Taiwan Semiconductor Manufacturing Co (TSMC, 台積電), the world’s biggest contract chipmaker, yesterday reported that revenues last month fell to a 22-month low as chip demand shrank amid a global economic downturn.
Revenues last month dropped 12.9 percent month-on-month to NT$31.24 billion (US$1.04 billion), bringing the fourth-quarter figure down 1.66 percent quarterly to NT$104.71 billion, which is close to the upper end of TSMC’s forecast range of NT$103 billion to NT$105 billion.
Last month’s revenue, however, declined at a faster rate than the 9 percent monthly decrease projected by Randy Abrams, a semiconductor analyst with Credit Suisse.
“We believe customer inventory control at quarter end to keep [their] balance sheets intact and [a] year-end slowdown in customer operations drove the decrease,” Abrams said in a research note to clients.
In October, TSMC chief executive Morris Chang (張忠謀) told investors the increasingly uncertainty of future demand had continued to prompt its customers to reduce stock in the final quarter of last year, leading to the days of their inventories down to about eight days below seasonal levels.
TSMC produces chips for customers such as Broadcomm Inc and Qualcomm Inc, which supply chips to handset manufacturers and vendors including Apple Inc, HTC Corp (宏達電) and Nokia Oyj.
However, last month Chang said the “situation is not bad in terms of revenue and profitability. The fourth quarter will not be far from the third quarter.”
For the whole of last year, TSMC’s revenue hit a record of NT$427.08 billion, representing an increase of 1.8 percent from NT$419.54 billion in 2010.
Abrams expected TSMC to record a 5 percent quarterly decline in revenue to NT$98 billion this quarter.
TSMC is scheduled to give its business outlook for this year on Wednesday next week.

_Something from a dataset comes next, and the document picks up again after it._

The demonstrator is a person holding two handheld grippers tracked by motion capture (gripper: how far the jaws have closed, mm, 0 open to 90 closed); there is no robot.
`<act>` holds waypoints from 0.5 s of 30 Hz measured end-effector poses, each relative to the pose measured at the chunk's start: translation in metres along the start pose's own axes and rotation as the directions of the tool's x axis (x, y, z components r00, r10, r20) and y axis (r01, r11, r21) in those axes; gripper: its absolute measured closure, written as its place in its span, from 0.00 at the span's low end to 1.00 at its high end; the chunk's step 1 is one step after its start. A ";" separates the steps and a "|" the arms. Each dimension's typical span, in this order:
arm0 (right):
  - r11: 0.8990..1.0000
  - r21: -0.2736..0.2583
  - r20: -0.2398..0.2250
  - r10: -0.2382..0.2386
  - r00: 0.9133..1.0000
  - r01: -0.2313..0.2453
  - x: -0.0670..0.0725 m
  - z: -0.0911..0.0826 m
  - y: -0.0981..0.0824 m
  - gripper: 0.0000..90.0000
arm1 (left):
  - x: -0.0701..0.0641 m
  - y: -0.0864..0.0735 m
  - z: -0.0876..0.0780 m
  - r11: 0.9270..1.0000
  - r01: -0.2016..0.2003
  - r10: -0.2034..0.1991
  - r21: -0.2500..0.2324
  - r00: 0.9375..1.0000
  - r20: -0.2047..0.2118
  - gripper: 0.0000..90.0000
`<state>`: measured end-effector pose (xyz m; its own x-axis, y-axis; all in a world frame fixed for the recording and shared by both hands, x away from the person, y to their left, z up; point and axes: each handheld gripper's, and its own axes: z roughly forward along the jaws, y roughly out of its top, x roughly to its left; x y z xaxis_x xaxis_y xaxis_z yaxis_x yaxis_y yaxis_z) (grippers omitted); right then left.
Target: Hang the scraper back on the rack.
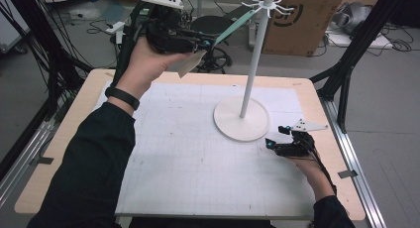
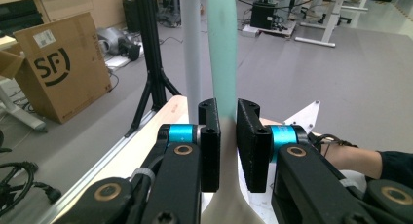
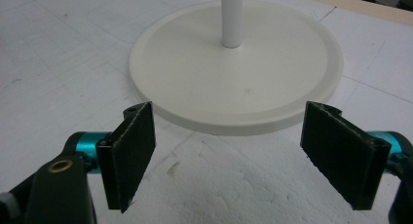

Abrams expected TSMC’s advanced 28 nanometer (nm) and 40nm technologies to run tighter into the first half of the year, driven by a communications and graphics rampup, providing a solid outlook for the blended average selling price.
The chipmaker is likely to spend between US$6 billion and US$6.5 billion on new equipment this year, down about 10 to 18 percent from the US$7.3 billion budgeted for last year, Abrams said.
He added that the latest projection was higher than the US$5.5 billion he estimated previously.
“The upbeat outlook from its leading-edge customers is triggering a bit more aggressive outlook to capital expenditures than a few months ago,” he said.
Credit Suisse maintained its “outperform” rating on TSMC. It also retained its target price of NT$79, implying 3.16 percent upside from the stock’s closing price of NT$76.50 yesterday.